Meadowfinch · 26/10/2025 20:42

I'm doing ok. My ds won't notice any change in lifestyle but it's taking more effort to achieve the same.
I buy fewer clothes, am more careful with everything. But my mortgage ends next year so it should get easier in 8 months.

PrawnofthePatriarchy · 26/10/2025 20:47

I'm middle class and I will always be middle class. I was middle class when i was on benefits It's about attitude, not income.

LindorDoubleChoc · 26/10/2025 20:49

I have a life, not a lifestyle. Lifestyle is one of the words I just cannot abide, sorry OP!

BUT, as a middle to above middle income family (joint £75k ish) we are feeling the pinch like everyone else and especially those who have less than us. We have less travel, gigs, clothes, shoes, less heating, swapped supermarkets, we are very careful about what we spend our disposable income on and it is mostly food nowadays, we have our favourite places for cheaper fuel, no longer have the car washed, stopped some of our charity subscriptions.

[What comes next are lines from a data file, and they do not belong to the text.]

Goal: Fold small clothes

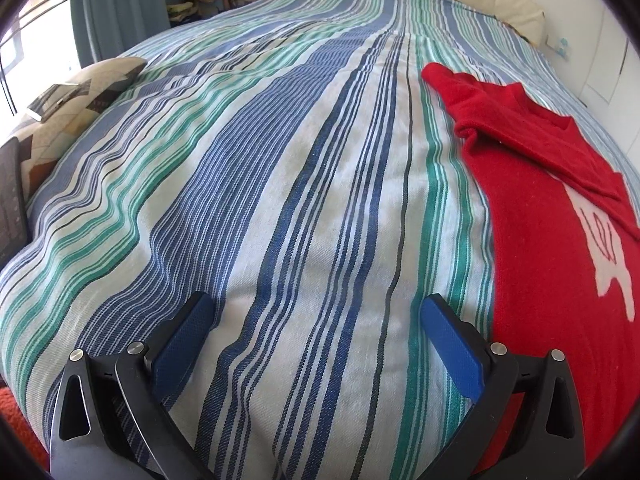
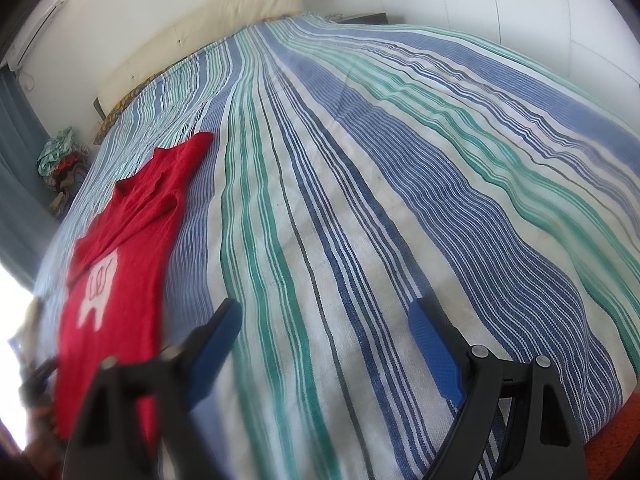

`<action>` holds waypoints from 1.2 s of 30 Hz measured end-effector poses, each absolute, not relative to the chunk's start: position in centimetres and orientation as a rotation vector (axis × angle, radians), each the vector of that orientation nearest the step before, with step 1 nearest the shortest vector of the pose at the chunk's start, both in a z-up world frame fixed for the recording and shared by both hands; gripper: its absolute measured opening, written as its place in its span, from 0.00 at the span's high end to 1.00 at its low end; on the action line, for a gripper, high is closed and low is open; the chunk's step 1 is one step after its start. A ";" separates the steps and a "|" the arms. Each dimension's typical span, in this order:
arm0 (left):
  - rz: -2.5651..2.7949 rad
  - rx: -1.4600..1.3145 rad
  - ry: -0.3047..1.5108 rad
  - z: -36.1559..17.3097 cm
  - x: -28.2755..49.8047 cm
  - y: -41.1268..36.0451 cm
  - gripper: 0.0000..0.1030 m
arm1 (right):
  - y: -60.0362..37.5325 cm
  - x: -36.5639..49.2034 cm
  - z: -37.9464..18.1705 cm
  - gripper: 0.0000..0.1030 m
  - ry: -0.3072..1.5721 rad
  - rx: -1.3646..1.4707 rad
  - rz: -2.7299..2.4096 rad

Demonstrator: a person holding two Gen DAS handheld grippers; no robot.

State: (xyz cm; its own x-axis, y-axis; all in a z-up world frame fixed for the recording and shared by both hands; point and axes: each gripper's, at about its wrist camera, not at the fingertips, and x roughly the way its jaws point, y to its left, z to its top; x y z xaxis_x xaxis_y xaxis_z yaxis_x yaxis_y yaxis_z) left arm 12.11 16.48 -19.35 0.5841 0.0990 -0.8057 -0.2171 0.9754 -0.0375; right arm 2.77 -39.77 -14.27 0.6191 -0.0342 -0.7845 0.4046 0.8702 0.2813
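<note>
We hold both grippers spread and empty over a striped bedspread [image 1: 304, 184], the red sweater [image 1: 552, 240] lying flat between them: to the right of our left gripper [image 1: 316, 320] and to the left of our right gripper [image 2: 324, 324]. Its long axis runs away from us, hem near, collar far, one sleeve folded across the chest. Our left gripper looks the closer, its right finger [image 1: 452, 348] just beside the sweater's edge
</note>
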 end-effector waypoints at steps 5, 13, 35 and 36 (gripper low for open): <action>0.186 -0.136 0.929 -19.4 12.1 16.4 0.00 | -39.8 2.8 -14.3 0.18 0.874 0.463 -0.263; 0.187 -0.128 0.926 -19.4 12.1 16.4 0.00 | -39.6 2.9 -14.6 0.18 0.882 0.458 -0.263; -0.092 -0.380 1.009 -15.0 10.1 18.3 0.02 | -38.6 2.5 -11.9 0.17 0.841 0.441 -0.215; -0.159 -0.405 1.012 -14.3 9.3 18.1 0.02 | -37.9 2.1 -10.8 0.17 0.828 0.435 -0.173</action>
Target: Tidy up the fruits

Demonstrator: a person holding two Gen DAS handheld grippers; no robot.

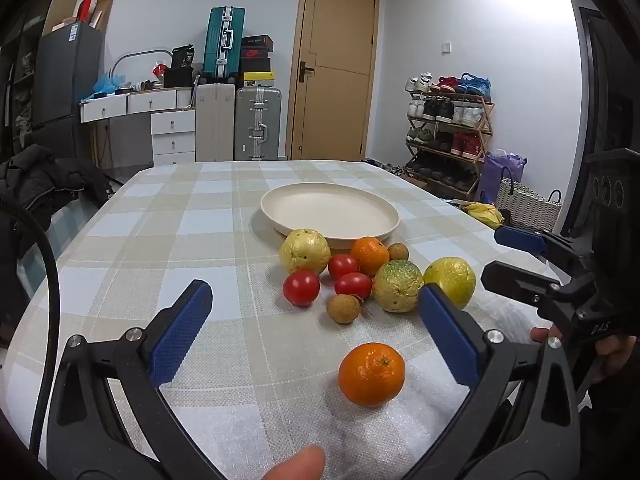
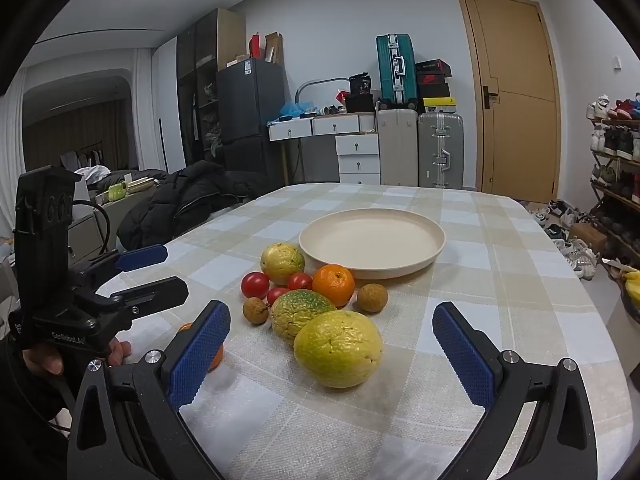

I have stopped piano lessons, exercise class, takeaways except on birthdays, no quick dinners at Pizza Express. Our cleaner had to go years ago. At the moment we are bracing ourselves to get a plumber round to fix a couple of minor issues in the house but we know it will be £100s. Our car is 2011 plate and getting a bit rattly now it's done well over 100,000 miles. Boiler needs replacing = head in sand.